Rank #1 vs. AI citation, side by side
| Question | Winning the top ranking | Winning the AI citation |
|---|---|---|
| What competes? | The page, on one query | The passage, across fan-out sub-queries |
| Which SERP decides it? | The query the user typed | A dozen related sub-queries they never saw |
| How wide is the source pool? | Effectively the top 10–20 | Top 10, 11–100, and beyond 100 — roughly a third each |
| What earns it? | Authority + relevance + links | A clear, extractable answer on a covered sub-topic |
| How do you measure it? | Position and organic clicks | Citations, brand mentions, AI referral visits |
The mistakes to avoid right now
- Treating rank #1 as the finish line. It is the entry pool, not the prize. If your page one listing isn't structured to be quoted, a page ranking #40 will take the citation.

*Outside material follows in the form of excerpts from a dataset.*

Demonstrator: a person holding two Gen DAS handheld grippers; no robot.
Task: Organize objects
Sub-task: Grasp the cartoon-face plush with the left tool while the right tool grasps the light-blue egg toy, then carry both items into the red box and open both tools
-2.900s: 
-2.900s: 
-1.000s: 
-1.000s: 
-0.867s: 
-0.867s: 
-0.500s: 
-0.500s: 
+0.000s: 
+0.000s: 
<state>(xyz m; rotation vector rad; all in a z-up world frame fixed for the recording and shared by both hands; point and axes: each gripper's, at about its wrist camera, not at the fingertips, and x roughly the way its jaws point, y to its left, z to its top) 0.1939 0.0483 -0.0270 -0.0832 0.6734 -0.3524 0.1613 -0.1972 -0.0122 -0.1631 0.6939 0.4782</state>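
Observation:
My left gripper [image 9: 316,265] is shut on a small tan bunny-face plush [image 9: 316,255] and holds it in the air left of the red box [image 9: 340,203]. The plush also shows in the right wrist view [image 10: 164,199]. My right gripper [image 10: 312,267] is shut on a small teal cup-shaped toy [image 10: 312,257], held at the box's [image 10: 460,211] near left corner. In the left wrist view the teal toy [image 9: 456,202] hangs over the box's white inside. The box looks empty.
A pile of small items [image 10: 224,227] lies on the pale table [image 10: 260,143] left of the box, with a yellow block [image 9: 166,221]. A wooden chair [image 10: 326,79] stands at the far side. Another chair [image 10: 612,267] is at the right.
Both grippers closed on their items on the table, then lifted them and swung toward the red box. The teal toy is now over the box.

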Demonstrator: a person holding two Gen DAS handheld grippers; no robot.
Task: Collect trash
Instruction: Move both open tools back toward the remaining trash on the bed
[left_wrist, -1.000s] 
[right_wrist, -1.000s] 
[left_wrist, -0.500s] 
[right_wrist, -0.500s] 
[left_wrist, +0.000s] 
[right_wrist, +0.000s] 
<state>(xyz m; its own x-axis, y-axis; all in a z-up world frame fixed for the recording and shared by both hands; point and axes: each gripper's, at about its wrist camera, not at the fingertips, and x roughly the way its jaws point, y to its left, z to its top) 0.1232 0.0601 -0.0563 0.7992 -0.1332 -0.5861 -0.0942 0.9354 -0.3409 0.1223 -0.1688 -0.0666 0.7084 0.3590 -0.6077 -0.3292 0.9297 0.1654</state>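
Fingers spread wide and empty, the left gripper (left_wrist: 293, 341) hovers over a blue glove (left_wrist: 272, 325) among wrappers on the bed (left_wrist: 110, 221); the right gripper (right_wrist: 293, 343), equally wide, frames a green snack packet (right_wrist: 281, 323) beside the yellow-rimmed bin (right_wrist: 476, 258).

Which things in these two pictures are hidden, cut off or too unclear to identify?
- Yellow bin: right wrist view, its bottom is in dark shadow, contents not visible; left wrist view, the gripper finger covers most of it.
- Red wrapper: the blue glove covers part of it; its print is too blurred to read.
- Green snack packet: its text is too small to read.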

- Abandoning SEO because "AI killed it." Ranking still drives the ~52% of queries without an Overview and still feeds the citation pool. Pull back now and you lose both channels.
- Optimising one page for one keyword. Fan-out rewards topical breadth. A thin, isolated page can't appear across the sub-queries that decide the citation.
- Ignoring the measurement gap. If your dashboard only shows rankings and clicks, you are blind to whether AI is citing you at all.
The takeaway
The Ahrefs 76%-to-38% drop is the clearest signal yet that AI search has decoupled visibility from ranking. Google's AI now reads across a fan-out of sub-queries with a stronger model, and it pulls the best passage wherever it lives — page one, page ten, or off the SERP entirely. The response is not to abandon SEO but to widen it: own topics rather than terms, write answers a machine can lift, build authority beyond the page, and measure citations, not just clicks. Do that, and it stops mattering whether you rank #1 for the exact query — because you'll be the source the answer is built from.